Cuando llegó frente al cuarto de Samuel, lo encontró tan sorprendido que se quedó sin palabras.
En Solsepia, las mujeres dispuestas a regalarle flores a Samuel podrían, de la mano, darle la vuelta entera al pueblo.
Pero Samuel nunca se había detenido a mirar fijamente a ninguna.
Ahora, esa mujer que estaba parada en la puerta de su habitación, abrazando un ramo de flores frescas, irradiaba una calma y una serenidad que Samuel jamás había visto. Su expresión era tan apacible que, sin embargo, resultaba imposible apartar la vista de ella.
Samuel se sintió halagado, casi sin saber cómo reaccionar.
—¿Estas flores son para mí?
—¡Obvio! —Rocío le soltó, divertida.
La alegría en su sonrisa superaba incluso la belleza de las flores.
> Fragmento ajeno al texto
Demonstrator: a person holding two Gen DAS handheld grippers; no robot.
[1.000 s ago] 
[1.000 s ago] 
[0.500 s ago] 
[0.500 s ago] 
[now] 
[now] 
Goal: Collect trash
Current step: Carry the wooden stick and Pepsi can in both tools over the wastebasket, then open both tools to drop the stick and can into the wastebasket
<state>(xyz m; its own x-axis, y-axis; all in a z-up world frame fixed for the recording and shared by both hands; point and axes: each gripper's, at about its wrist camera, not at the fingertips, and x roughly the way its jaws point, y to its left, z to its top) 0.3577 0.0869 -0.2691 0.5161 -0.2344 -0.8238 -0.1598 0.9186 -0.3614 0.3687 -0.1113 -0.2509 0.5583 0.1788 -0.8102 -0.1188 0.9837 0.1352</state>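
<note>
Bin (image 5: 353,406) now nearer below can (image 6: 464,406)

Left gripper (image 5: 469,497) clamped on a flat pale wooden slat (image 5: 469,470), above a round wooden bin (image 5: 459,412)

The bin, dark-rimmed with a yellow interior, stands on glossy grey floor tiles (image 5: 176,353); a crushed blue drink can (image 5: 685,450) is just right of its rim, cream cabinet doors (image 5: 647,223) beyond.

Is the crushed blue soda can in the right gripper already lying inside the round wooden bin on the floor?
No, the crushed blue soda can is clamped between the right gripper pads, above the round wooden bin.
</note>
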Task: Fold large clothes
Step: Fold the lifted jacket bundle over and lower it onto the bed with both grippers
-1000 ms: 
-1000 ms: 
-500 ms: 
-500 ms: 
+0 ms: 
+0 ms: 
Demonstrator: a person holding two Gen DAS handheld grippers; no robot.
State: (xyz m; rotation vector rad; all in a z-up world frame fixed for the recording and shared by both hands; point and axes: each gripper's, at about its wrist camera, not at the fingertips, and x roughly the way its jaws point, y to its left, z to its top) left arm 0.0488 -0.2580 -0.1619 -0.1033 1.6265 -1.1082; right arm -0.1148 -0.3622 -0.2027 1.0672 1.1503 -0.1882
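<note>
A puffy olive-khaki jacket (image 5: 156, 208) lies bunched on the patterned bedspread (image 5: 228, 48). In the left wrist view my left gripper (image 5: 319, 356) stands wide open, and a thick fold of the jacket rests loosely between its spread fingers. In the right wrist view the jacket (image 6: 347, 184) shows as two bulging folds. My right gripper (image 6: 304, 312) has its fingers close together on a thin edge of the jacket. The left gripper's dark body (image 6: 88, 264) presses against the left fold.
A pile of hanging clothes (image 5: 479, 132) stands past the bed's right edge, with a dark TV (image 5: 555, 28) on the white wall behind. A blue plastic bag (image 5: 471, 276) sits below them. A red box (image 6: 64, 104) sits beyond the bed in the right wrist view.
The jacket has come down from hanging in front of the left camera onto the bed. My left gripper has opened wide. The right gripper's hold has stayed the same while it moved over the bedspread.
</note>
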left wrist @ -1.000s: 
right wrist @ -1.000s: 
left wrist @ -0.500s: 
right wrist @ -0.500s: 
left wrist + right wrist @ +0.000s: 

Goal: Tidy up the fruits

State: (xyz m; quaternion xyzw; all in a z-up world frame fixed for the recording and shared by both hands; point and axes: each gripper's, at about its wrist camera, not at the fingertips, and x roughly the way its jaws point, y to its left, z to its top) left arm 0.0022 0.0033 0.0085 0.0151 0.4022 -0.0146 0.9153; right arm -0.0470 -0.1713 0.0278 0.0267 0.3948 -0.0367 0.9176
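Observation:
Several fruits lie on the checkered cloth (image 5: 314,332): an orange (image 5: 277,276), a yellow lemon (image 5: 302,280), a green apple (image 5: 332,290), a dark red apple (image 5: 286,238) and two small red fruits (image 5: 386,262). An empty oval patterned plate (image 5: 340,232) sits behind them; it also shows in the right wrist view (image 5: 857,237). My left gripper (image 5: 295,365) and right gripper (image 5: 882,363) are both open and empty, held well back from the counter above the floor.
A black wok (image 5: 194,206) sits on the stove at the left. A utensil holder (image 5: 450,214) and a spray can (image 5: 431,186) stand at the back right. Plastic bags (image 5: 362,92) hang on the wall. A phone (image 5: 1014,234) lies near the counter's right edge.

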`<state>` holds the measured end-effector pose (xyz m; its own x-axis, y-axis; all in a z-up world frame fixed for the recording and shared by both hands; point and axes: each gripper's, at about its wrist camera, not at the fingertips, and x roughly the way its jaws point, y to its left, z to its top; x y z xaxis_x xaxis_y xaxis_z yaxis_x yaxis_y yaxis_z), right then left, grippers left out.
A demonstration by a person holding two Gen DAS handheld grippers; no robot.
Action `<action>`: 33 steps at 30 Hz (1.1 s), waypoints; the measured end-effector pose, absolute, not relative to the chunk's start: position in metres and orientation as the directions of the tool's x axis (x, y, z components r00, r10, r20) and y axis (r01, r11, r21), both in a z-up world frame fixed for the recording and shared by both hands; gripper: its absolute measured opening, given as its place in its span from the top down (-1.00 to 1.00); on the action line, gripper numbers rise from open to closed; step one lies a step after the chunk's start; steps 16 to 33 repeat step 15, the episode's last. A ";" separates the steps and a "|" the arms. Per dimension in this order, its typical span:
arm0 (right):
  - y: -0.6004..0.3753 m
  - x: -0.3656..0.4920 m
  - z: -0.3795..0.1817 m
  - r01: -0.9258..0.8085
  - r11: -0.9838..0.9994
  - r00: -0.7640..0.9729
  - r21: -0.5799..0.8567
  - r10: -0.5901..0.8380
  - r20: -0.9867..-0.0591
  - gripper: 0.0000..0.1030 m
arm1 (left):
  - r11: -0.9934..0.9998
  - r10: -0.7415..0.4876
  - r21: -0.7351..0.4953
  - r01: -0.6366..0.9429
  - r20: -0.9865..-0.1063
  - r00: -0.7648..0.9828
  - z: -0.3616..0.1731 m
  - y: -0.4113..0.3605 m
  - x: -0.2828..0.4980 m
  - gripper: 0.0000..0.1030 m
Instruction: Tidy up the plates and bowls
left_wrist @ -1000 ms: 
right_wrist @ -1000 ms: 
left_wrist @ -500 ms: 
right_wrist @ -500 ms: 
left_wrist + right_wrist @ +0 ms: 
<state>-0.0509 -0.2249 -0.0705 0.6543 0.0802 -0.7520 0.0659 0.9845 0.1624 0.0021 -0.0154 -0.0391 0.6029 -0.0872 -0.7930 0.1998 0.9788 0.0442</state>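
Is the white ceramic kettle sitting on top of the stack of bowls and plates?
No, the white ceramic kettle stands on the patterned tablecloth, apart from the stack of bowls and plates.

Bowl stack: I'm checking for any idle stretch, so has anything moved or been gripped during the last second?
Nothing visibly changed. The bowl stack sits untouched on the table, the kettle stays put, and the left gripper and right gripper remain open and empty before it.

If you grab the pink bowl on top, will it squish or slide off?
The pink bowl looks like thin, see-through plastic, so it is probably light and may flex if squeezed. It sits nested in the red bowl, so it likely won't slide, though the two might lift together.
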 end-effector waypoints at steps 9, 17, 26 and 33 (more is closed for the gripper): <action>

Samuel se quedó un segundo más mirándola, embobado.
Su propio gesto, contagiado por la sonrisa cálida y luminosa de Rocío, se suavizó.
Ese hombre, conocido por su mirada severa y su presencia intimidante, de pronto ya no parecía tan temible.
Ahora, Samuel sonreía con una tranquilidad inusual.
Desde el pasillo, Raúl también se quedó pasmado.
Jamás había visto a Samuel Ríos así.
Samuel siguió mirando en silencio a Rocío. No dijo nada.
Se sumergió en sus propios recuerdos, en la vida de su familia.